# Content Mix

> One content format to bet the quarter on.

Canonical URL: <https://datadriven.io/problems/content_mix>

Domain: SQL · Difficulty: easy · Seniority: L3

## Problem

The editorial team is deciding next quarter's production budget and wants to compare content formats head-to-head. For each content type, show the number of published items, the average duration in seconds, and the share of items that have no duration on file. Round the share to one decimal place and present the formats from most published to least.
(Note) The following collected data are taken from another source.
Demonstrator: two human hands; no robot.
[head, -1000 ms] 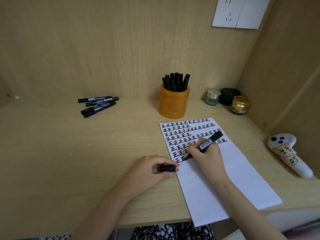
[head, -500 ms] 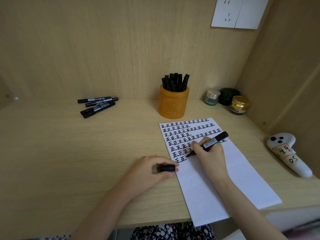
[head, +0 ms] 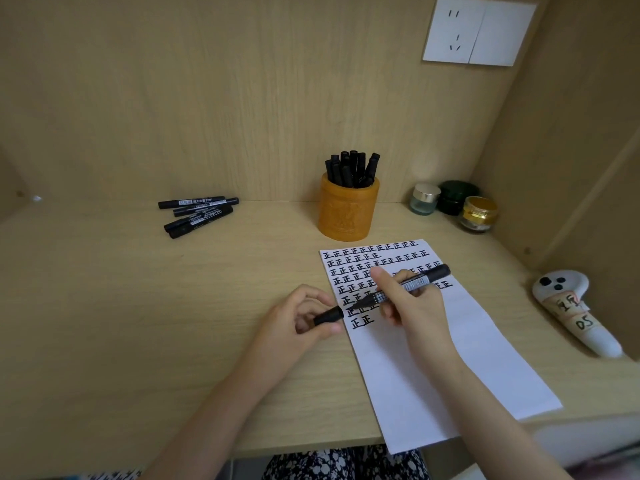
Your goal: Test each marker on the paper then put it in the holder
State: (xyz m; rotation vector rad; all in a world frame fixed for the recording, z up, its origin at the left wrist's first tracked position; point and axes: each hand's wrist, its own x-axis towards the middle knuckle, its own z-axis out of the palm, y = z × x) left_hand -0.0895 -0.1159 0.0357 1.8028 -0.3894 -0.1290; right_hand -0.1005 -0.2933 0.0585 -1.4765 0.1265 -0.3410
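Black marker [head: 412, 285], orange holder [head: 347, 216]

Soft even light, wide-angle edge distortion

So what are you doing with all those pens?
A person is trying out black markers. The right hand holds an uncapped marker, its tip over the rows of marks on the paper and pointing at the cap pinched in the left hand. It looks about to be capped. A bunch of capped markers stands in the orange holder, and a few loose markers lie off to the left.
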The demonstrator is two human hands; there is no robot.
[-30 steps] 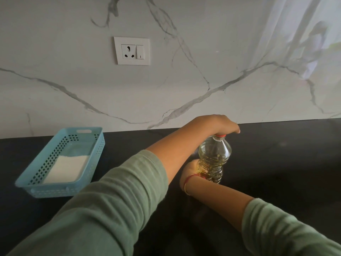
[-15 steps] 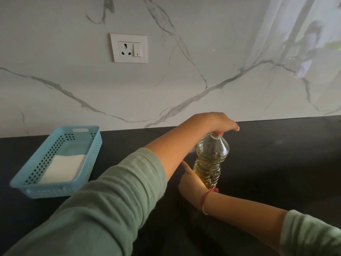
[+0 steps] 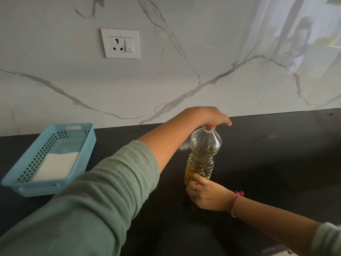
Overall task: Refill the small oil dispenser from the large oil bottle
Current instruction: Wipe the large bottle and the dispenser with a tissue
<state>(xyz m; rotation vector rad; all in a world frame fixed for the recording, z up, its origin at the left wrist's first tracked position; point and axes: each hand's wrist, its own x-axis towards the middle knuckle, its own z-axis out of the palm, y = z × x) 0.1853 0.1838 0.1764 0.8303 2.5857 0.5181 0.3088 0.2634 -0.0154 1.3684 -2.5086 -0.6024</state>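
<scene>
Oil bottle (image 3: pixel 203 156) upright mid-frame: I've got L hand (image 3: pixel 210 116) clasping its red cap (image 3: pixel 209 126), R hand (image 3: pixel 205 195) gripping base.

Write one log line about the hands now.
left hand: grips red cap | right hand: holds oil bottle low | cap: on | bottle: upright

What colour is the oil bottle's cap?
Red. The cap of the oil bottle shows best in the head view.

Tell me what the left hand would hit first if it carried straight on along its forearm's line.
The left hand, gripping the red cap, points right and away. Nothing stands beyond it on the counter; the marble wall would likely come first, though depth is unclear.
</scene>
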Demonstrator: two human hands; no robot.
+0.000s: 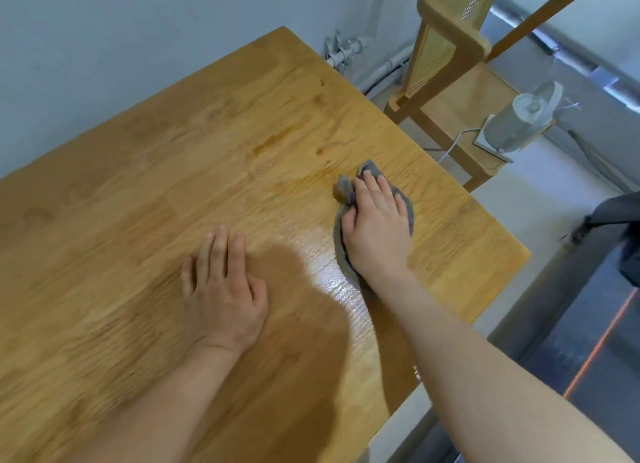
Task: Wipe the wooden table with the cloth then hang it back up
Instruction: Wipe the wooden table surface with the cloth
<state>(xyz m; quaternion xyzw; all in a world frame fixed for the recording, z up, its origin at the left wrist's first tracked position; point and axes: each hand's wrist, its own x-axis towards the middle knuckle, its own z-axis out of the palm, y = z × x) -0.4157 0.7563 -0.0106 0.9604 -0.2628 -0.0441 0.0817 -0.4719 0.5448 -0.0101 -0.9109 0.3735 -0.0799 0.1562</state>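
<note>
The cloth (346, 189) looks soft, thin and light, perhaps damp, so it will likely bunch and slide easily. A flat palm on its middle should control it best. It is grey and crumpled, with a brownish corner, and lies on the wooden tabletop (166, 157) near the edge at 3 o'clock. The right hand (375, 228) presses it with straight, spread fingers. The left hand (225, 291), at 8 o'clock from the cloth, rests flat and holds nothing.

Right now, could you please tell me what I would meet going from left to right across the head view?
In order: left hand flat on the table → right hand pressing the cloth → chair back → white appliance.
</note>
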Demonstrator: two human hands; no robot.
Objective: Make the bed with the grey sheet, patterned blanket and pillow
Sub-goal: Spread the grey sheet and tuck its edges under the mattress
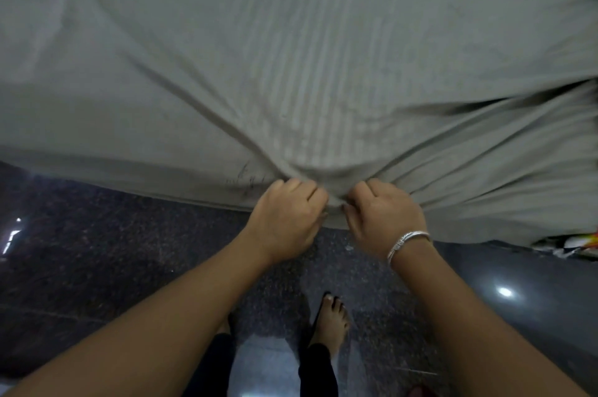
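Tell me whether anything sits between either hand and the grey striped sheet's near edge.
Nothing visible does. The left hand and right hand both grip the grey striped sheet directly at its near edge, side by side, with folds fanning out from their grip.
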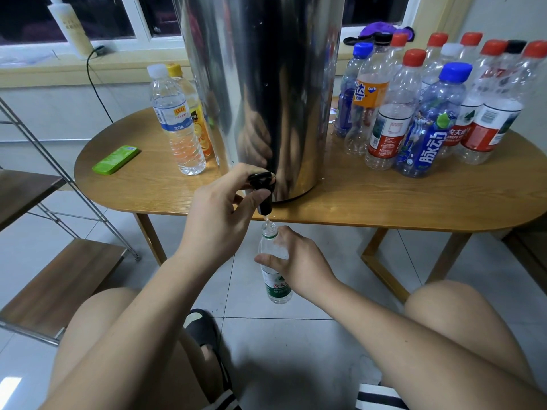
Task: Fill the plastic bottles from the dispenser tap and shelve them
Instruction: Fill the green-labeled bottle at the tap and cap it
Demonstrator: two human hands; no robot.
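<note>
Obs: left hand (219, 208) curled on tap (264, 192); right hand (299, 261) grips bottle (277, 288) below near edge of surface (384, 202), mouth under spout. Risk: narrow neck drifts off stream, or overfills, wetting floor.

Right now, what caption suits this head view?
Left hand grips the tap; right hand holds an open bottle beneath it.

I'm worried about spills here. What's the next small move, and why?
Probably just hold steady: the left hand grips the tap lever, a thin stream falls into the open bottle gripped by the right hand, and its upper part looks unfilled.
</note>
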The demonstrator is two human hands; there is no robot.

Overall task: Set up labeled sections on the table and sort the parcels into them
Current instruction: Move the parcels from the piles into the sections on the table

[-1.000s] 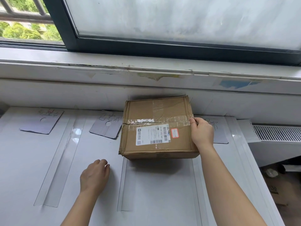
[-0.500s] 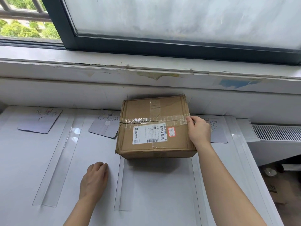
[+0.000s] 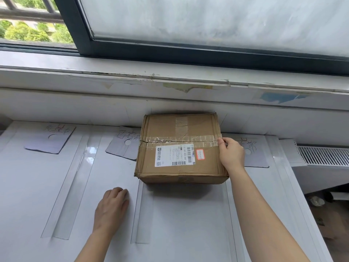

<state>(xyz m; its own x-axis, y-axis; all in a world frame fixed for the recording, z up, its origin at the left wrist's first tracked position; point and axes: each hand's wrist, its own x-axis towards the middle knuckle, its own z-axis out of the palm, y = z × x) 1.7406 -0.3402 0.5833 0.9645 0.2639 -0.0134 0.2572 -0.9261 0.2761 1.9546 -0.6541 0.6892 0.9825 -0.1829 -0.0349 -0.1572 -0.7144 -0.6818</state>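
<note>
Three grey handwritten label cards [image 3: 50,138] down on the white bench [image 3: 37,186], sections seemingly set. Gripping the taped brown cardboard parcel [image 3: 179,148] by its right edge with the right hand [image 3: 231,154], between middle and right cards; left hand [image 3: 111,207] flat, holding nothing. Sorting likely just begun.

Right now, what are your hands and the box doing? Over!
Right hand grips right edge of cardboard parcel. Left hand rests on table, holding nothing. Parcel hides part of middle label card.
</note>
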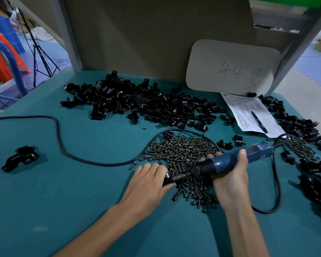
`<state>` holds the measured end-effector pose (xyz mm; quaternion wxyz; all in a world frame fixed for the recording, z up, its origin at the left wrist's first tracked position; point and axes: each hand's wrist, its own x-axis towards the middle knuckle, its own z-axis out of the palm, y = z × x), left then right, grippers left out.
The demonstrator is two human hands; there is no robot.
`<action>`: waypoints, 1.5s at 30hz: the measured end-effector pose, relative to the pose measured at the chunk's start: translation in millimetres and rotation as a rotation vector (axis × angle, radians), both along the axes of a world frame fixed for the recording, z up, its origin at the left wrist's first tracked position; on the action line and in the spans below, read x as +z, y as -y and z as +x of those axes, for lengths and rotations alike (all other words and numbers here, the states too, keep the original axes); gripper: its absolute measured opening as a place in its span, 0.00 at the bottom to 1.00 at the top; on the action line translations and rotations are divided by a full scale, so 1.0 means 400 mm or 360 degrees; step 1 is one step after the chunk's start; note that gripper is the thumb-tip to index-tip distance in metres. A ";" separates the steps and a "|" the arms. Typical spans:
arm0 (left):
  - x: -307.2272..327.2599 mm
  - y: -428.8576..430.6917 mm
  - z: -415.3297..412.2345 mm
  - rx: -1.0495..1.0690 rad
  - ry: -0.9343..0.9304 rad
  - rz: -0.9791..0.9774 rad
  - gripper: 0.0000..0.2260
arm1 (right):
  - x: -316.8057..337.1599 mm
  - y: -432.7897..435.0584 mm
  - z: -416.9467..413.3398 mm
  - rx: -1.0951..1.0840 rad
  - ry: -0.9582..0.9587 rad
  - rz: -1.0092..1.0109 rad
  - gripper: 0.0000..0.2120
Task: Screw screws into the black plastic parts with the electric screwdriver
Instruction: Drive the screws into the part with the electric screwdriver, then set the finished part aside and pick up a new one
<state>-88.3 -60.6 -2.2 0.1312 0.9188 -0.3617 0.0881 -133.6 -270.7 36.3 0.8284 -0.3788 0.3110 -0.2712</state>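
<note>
1. Electric screwdriver (228, 162), blue-bodied with a black nose, lies nearly level just right of the frame's centre, its bit pointing left and slightly down into a black plastic part (168, 179).
2. Right hand (230, 175) is clenched around the tool's barrel, thumb on top. Left hand (148, 179) is curled over the small black part and pins it at the near-left edge of the screw pile (182, 156), so the part sits under the fingers, touching the bit's tip. How tightly it is gripped cannot be told.
3. Likely trouble, as I judge it: the bit meets the part at a shallow slant, so it may cam out of the screw head or drive the screw crooked into the plastic.
4. Left fingertips lie close beside the bit. A slip would send the tip toward them.
5. Loose screws lie under and around the part. It may rock on them, and the work could shift.
6. Black power cord (82, 158) loops around the pile on the teal surface (82, 201) and trails off right. A snag would tug the tool off line.
7. More black parts are heaped (137, 104) in the upper middle and along the right edge, well apart from both hands. One bigger piece (20, 157) lies alone at the left.
</note>
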 end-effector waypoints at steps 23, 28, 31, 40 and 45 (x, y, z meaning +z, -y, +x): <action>0.003 -0.005 -0.002 -0.0088 -0.0371 -0.0123 0.17 | 0.030 0.000 -0.027 0.0063 0.0181 0.0000 0.34; 0.018 -0.022 0.001 -0.0117 -0.0755 -0.0585 0.19 | 0.093 0.030 -0.037 -0.0010 0.0235 -0.0135 0.27; 0.021 -0.040 0.006 -0.0055 -0.0989 -0.1042 0.19 | 0.138 0.094 -0.068 -0.0059 0.0066 -0.0389 0.18; 0.010 -0.033 0.013 0.0002 -0.0995 -0.1042 0.19 | 0.054 0.122 -0.166 0.0634 -0.1806 -0.2110 0.18; 0.029 0.009 -0.003 0.0021 -0.0671 -0.0986 0.15 | 0.070 0.057 -0.180 0.0471 -0.1715 -0.2462 0.31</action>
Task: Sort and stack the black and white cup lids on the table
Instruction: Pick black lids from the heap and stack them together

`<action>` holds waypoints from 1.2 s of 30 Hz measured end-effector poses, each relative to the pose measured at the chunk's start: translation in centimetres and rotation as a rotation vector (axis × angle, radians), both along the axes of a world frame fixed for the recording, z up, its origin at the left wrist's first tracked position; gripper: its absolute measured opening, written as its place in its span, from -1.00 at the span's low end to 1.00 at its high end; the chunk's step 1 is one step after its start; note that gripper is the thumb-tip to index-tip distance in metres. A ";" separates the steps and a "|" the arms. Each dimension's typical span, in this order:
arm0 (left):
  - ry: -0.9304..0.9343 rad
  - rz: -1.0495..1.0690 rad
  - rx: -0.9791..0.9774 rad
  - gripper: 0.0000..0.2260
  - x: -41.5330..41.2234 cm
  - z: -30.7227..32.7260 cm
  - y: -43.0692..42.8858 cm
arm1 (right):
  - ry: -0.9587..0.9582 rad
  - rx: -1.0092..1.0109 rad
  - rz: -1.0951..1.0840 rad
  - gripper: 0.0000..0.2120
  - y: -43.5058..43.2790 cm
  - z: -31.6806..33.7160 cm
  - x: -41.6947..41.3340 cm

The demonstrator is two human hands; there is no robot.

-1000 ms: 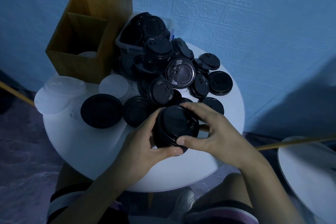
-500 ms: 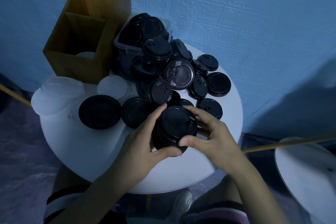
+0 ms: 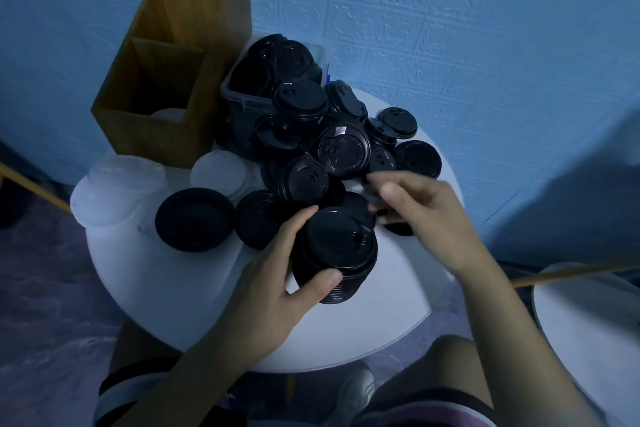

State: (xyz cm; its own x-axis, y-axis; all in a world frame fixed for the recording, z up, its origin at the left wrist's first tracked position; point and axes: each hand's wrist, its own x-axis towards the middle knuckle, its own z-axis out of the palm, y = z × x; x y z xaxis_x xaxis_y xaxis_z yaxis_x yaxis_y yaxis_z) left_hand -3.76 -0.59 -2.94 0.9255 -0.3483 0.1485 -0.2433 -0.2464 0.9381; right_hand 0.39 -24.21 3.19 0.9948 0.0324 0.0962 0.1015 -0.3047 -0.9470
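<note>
The stack [image 3: 334, 253] of black lids is at the table's [image 3: 166, 291] near middle, clamped between the left hand's [image 3: 273, 281] thumb and fingers. The right hand [image 3: 429, 218] reaches just past it toward the pile [image 3: 343, 152]. It is blurred, so I cannot tell whether it pinches a lid. Best to take one loose lid from the pile's edge, seat it square on top, and keep the stack level. The pile leans on a full tub [image 3: 239, 102], so tugging low could spill it. White lids [image 3: 117, 191] and a box [image 3: 173, 62] stand to the left.
</note>
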 end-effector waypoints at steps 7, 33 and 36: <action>0.017 -0.008 -0.012 -0.35 0.0 -0.3 0.1 | -0.115 -0.489 -0.273 -0.49 1.4 0.8 6.9; 0.020 -0.023 -0.046 -0.32 0.4 -0.2 0.1 | 0.150 -0.088 0.027 -0.79 1.6 1.2 -3.0; 0.039 -0.035 -0.052 -0.32 0.4 -0.1 0.1 | -0.017 -0.343 0.018 -0.72 2.1 0.7 -3.8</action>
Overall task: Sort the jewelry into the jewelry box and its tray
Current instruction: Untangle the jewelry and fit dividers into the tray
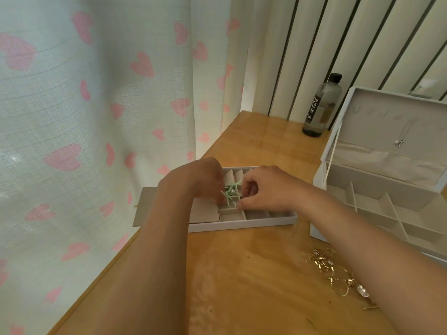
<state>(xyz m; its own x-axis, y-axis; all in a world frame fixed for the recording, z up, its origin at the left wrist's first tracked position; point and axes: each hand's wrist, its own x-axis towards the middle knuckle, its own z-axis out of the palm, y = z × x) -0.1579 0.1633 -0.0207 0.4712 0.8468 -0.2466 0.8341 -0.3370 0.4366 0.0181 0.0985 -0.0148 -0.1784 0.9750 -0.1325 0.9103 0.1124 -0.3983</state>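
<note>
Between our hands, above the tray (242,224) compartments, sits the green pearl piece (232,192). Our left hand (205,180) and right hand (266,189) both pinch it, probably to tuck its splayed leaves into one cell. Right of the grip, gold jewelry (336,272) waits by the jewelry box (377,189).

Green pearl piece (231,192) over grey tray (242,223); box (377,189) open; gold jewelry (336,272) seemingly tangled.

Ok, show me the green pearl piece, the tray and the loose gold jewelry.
green pearl piece (231,191): head view, on the pearl at its centre.
tray (242,224): head view, on its front outer wall.
loose gold jewelry (333,276): head view, on the middle of the tangle.
</note>
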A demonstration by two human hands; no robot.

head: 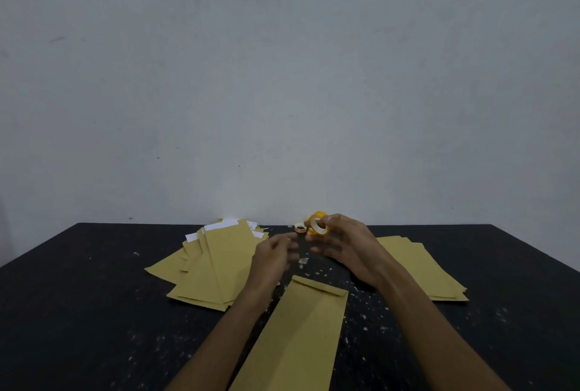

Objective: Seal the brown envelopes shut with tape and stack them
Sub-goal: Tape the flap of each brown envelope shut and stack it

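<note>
Room to move at lower left and lower right of black table [94, 312]. One brown envelope [301, 328] flat at bottom centre. One fanned pile [213, 265] centre left, one stack [423, 268] centre right. Right hand [348, 249] pinching one tape roll [318, 225] near far edge, beside one smaller roll [300, 228]. Left hand [273, 252] blurred, grip unclear.

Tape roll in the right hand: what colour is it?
The tape roll is yellow-orange with a pale inner ring, seen in the head view.
</note>
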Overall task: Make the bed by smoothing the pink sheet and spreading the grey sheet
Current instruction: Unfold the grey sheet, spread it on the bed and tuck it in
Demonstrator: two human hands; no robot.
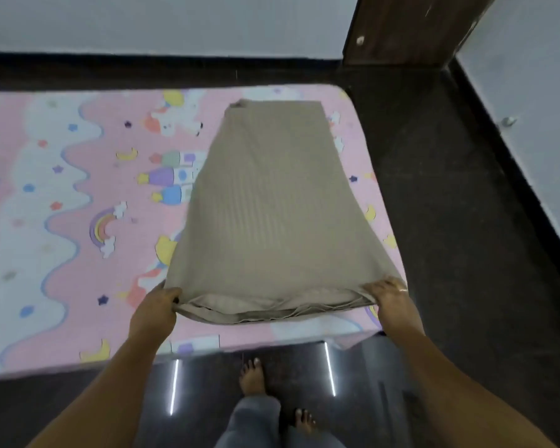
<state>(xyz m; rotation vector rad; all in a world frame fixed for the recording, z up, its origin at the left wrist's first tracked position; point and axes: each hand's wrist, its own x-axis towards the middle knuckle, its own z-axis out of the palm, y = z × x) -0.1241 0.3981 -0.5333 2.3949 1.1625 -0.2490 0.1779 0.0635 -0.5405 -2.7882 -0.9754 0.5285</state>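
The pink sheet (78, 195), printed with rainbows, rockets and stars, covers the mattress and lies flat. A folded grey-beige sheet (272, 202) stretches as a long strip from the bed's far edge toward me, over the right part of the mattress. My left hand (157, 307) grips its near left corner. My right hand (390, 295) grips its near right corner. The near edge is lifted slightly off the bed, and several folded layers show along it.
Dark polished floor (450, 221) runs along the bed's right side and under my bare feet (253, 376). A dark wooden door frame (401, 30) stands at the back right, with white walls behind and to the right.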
## Worked solution and explanation

### Why this problem exists in real interviews

This tests multi-metric aggregation with NULL handling. Computing the share of items with no duration probes whether you can express NULL checks inside conditional aggregation.

---

### Break down the requirements

#### Step 1: Group by content type

`GROUP BY content_type` produces one row per format.

#### Step 2: Compute three metrics

`COUNT(*)` for items, `AVG(duration_seconds)` for average duration, and `ROUND(100.0 * SUM(CASE WHEN duration_seconds IS NULL THEN 1 ELSE 0 END) / COUNT(*), 1)` for the no-duration share.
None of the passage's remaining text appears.